PROBLEM REQUIREMENTS:
Print the listing below word for word, but drop any pictures it contains.

DATASET EXCERPT:
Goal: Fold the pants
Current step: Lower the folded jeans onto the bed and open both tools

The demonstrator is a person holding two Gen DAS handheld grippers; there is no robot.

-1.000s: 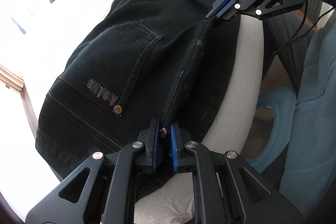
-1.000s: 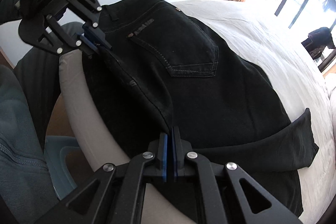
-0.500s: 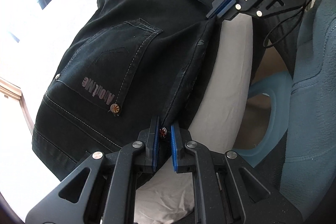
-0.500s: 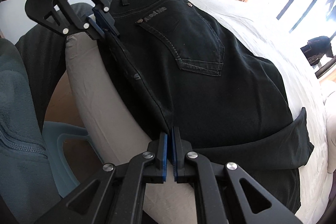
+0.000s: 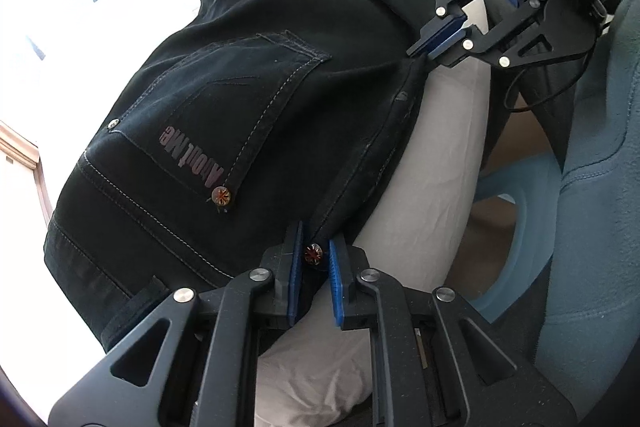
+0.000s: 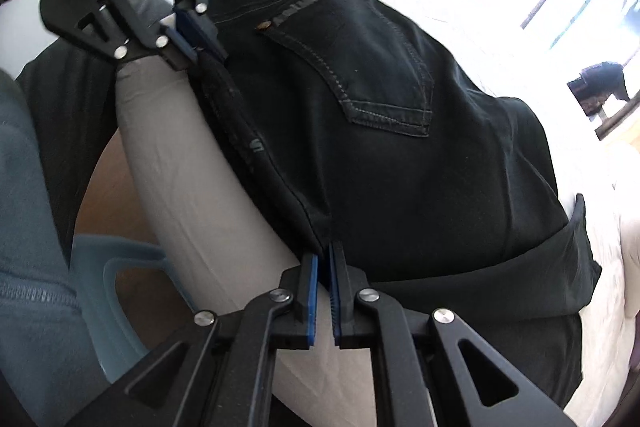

EXERCISE OUTPUT:
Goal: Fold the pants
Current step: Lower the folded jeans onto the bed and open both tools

The demonstrator is a person holding two Gen DAS handheld grippers; there is no robot.

-1.000s: 
-1.000s: 
-0.500s: 
-0.500s: 
+0.000s: 
+0.000s: 

This exercise has nothing further to it.